START Recorded data
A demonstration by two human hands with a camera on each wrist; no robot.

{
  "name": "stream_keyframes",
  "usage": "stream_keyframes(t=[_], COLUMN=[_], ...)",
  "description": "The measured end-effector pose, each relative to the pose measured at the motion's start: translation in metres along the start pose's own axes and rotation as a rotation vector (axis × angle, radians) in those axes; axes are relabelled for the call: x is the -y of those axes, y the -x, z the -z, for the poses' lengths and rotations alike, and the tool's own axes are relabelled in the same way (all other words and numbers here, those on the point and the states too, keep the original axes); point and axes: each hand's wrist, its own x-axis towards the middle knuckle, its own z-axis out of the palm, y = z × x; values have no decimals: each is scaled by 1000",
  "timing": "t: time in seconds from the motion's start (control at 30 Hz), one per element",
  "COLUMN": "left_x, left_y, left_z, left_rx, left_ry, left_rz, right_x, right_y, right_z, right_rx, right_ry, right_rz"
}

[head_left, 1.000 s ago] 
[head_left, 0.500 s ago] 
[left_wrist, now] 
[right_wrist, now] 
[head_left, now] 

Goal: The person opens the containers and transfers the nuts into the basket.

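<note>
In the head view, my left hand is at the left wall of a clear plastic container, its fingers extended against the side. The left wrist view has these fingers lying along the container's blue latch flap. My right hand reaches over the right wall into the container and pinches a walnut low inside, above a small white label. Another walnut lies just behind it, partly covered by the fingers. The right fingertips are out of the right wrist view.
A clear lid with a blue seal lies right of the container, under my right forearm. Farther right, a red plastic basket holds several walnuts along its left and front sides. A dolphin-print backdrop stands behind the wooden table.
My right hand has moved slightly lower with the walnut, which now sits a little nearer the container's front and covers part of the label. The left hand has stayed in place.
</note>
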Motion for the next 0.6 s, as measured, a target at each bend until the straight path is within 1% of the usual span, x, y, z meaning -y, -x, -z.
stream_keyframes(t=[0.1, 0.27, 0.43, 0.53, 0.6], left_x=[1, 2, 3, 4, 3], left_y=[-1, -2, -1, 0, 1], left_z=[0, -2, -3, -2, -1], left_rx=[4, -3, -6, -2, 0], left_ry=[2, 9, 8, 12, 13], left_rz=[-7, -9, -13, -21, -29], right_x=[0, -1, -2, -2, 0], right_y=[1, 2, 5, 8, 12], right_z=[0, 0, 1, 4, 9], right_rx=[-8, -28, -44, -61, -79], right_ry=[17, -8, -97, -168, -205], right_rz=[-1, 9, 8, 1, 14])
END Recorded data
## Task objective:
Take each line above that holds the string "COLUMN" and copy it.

## Response to this task:
  "usage": "stream_keyframes(t=[_], COLUMN=[_], ...)",
  "COLUMN": "left_x, left_y, left_z, left_rx, left_ry, left_rz, right_x, right_y, right_z, right_rx, right_ry, right_rz"

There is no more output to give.